While I can apply this framework of thinking to multi-channel pieces, gesture doesn’t really exist as strongly in the digital world as fabricated noise is mostly out of context of the actions taken to create that noise and thus there would be no clear gesture. Arguably, trying to create gestures in fully synthesised pieces isn’t wanted as it makes more sense to push the boundaries of a medium than work towards mimicking a different one.
Interesting concepts aside, I have finally decided to go down the Expanded Studio Practice for 21st-Century Sound Artists route for a number of reasons.
As mentioned before, I wanted to have a heavy focus on a narrative but it would be a waste outside of an exhibition space as no one would be able to receive it properly other than my tutor. I thought was strange before but now I know that element 2, I’ve realised that if I want to do a multi-channel piece, it would make sense to do it for the gallery space where I could show other people my work.
The second reason was learning or judging what was more conducive to my learning. While multi-channel is something I’ve never done before and would be useful to have experience in it if I wanted to be that type of artist in the future, if I am a sound artist proper rather than say a sound engineer or producer, coding will as always come up in my work.
Even before I was making sound art, most of my pieces were held back by the fact that I don’t know how to code as my ideas would have some type of iterative process built in or something that lends itself to coding like a set of parameters of randomising parameters that then affect other parameters.
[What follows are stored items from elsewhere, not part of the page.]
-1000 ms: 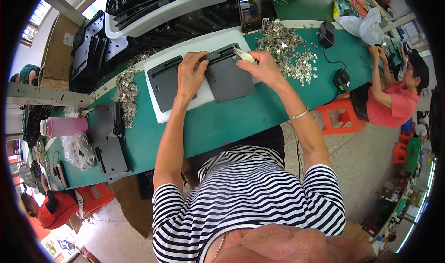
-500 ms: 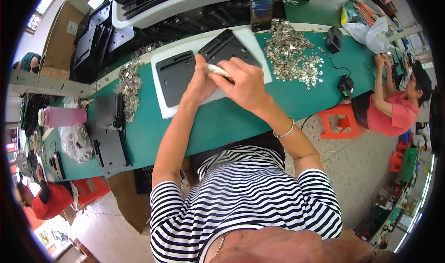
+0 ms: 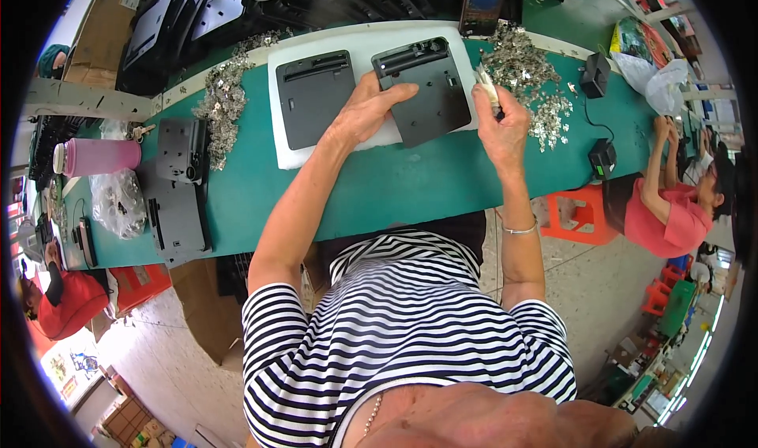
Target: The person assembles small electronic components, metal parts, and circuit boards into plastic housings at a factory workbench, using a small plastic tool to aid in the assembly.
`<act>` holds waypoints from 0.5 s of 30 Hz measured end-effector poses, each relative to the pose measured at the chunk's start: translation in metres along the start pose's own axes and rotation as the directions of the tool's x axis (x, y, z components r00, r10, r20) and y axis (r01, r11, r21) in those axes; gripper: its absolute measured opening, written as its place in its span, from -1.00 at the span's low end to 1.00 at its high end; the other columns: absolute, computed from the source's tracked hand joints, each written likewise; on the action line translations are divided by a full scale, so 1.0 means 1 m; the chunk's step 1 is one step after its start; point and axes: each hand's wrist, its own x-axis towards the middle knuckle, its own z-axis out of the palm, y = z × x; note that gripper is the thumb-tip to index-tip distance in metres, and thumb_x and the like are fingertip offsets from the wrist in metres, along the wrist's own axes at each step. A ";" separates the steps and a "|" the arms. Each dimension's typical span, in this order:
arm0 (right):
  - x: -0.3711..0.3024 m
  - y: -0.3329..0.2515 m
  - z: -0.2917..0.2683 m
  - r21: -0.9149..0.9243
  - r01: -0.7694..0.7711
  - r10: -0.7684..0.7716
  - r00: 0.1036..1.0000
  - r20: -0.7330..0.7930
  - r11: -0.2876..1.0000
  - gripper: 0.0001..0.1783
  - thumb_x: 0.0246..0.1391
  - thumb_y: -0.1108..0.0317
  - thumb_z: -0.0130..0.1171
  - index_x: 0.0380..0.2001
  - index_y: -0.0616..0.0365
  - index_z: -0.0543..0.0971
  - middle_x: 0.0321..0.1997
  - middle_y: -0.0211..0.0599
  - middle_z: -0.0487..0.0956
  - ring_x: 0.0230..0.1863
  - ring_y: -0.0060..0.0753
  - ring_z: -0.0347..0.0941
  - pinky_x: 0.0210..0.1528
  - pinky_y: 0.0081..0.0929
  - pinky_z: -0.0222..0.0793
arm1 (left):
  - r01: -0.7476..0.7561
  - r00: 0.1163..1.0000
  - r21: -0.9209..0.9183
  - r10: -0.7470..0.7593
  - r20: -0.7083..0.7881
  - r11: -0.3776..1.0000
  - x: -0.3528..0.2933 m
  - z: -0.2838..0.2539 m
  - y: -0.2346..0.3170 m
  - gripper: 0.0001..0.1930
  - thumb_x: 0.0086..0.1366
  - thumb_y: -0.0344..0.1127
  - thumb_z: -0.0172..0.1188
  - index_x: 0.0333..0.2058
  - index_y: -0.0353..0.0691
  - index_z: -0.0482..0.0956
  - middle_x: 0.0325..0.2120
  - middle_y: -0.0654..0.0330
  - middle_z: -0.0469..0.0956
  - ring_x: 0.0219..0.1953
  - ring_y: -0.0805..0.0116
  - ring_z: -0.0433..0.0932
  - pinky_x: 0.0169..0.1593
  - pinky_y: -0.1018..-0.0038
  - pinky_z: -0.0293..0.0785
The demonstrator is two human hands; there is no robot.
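Observation:
My left hand (image 3: pixel 365 112) grips the left edge of a black plastic panel (image 3: pixel 433 104), its thumb lying across the top face. This panel is tilted over the right part of a white foam pad (image 3: pixel 294 158). A second black panel (image 3: pixel 317 104) lies flat on the pad's left part. To the right of the held panel, my right hand (image 3: pixel 504 124) is closed round a slim tool (image 3: pixel 486 88) wrapped in white; its exact kind is unclear. The tool's upper end is beside a heap of small shiny metal pieces (image 3: pixel 525 69).
More metal pieces (image 3: pixel 221 124) are heaped to the left of the pad. Black panels (image 3: pixel 180 211), a pink bottle (image 3: pixel 101 157) and a plastic bag (image 3: pixel 118 199) sit further left. A black adapter (image 3: pixel 594 75) with a cable is at right. Co-workers sit at both sides.
My hands have parted. The left now grips the right-hand panel's edge, and the right has moved rightward with the white-wrapped tool to the metal pieces. The view has shifted slightly.

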 end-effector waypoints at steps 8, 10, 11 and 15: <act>-0.004 0.003 0.003 -0.081 0.043 -0.041 0.999 0.022 0.996 -0.81 0.08 0.31 0.25 -0.34 0.24 0.63 -0.51 -0.13 0.56 -0.57 -0.29 0.47 -0.47 -0.35 0.35 | -0.074 0.992 0.239 0.095 -0.077 0.968 0.001 0.000 -0.005 -0.58 0.17 -0.12 0.25 -0.14 -0.37 0.56 -0.33 0.26 0.55 -0.29 0.49 0.44 -0.18 0.48 0.39; -0.005 0.006 0.004 -0.092 0.046 -0.044 0.999 0.026 0.995 -0.80 0.08 0.31 0.25 -0.34 0.24 0.63 -0.50 -0.12 0.57 -0.55 -0.28 0.49 -0.46 -0.35 0.36 | -0.120 0.988 0.253 0.140 -0.063 0.960 -0.006 0.010 0.006 -0.58 0.17 -0.13 0.24 -0.13 -0.38 0.55 -0.34 0.26 0.55 -0.28 0.48 0.44 -0.15 0.47 0.40; -0.006 0.008 0.004 -0.086 0.017 -0.013 0.999 0.037 0.996 -0.80 0.08 0.31 0.25 -0.33 0.24 0.63 -0.49 -0.12 0.57 -0.54 -0.28 0.50 -0.45 -0.35 0.37 | -0.165 0.982 0.270 0.185 -0.048 0.949 -0.008 0.013 0.010 -0.57 0.18 -0.13 0.24 -0.13 -0.39 0.55 -0.34 0.26 0.55 -0.27 0.47 0.44 -0.13 0.46 0.40; -0.007 0.009 0.004 -0.104 0.000 0.007 0.998 0.065 0.995 -0.80 0.08 0.31 0.26 -0.33 0.25 0.63 -0.48 -0.11 0.57 -0.54 -0.28 0.49 -0.46 -0.35 0.36 | -0.165 0.982 0.282 0.183 -0.039 0.945 -0.012 0.014 0.012 -0.58 0.18 -0.15 0.22 -0.11 -0.38 0.54 -0.34 0.24 0.55 -0.26 0.45 0.45 -0.10 0.43 0.41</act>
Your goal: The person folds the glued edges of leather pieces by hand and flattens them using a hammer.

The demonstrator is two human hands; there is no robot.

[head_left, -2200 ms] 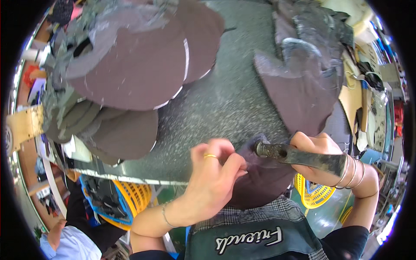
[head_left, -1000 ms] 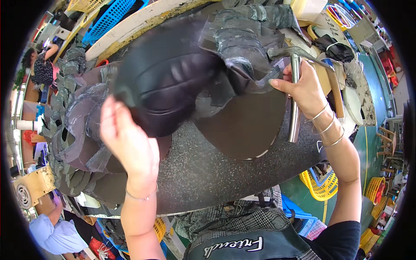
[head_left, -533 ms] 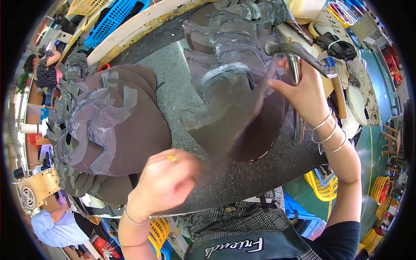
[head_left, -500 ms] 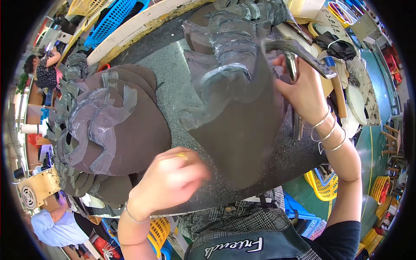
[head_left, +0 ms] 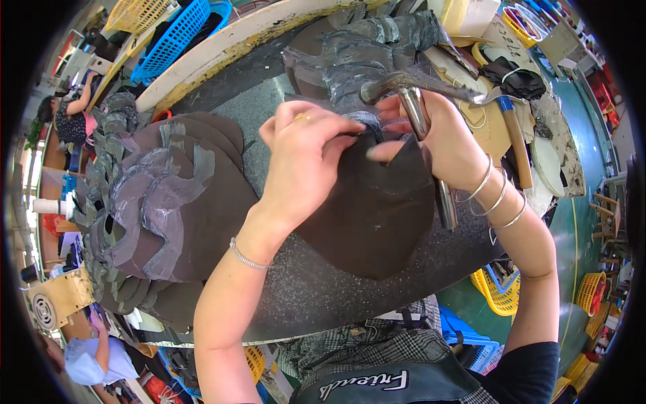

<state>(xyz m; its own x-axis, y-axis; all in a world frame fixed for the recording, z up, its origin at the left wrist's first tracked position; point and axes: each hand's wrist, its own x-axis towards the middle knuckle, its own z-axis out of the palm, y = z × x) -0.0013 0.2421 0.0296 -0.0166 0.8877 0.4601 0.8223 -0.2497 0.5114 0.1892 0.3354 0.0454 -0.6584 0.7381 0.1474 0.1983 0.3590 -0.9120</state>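
piece: dark leather piece (head_left: 377,209), frame centre, flat on stone slab (head_left: 316,296)
left hand (head_left: 303,161): fingers pinched on piece's top edge
right hand (head_left: 444,145): clamped round hammer (head_left: 420,111), fingertip on edge
step: likely folding edge
next: hold fold, tap flat

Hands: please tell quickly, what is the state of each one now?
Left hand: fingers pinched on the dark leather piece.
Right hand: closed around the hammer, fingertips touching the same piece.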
This focus on learning is a product of reading up on literature for my sound paper and one of the ideas that I have for it talks a lot about learning and if a university course lends itself to that.
I know that if I want to push the way I work, I would need to learn to code, so I’m decided to make a sound piece in pure data and maybe a different program too.
My ideas for the project haven’t really developed all too much since the last blog. Right now I’m stuck on what the context of my work is, as the purpose of the work is clear to me but I have no idea what the form will be like. If I still keep interactivity at the forefront of my mind the piece I make should have some easy way to control the sound generated in a way that doesn’t take a lot of creativity from the listener to do.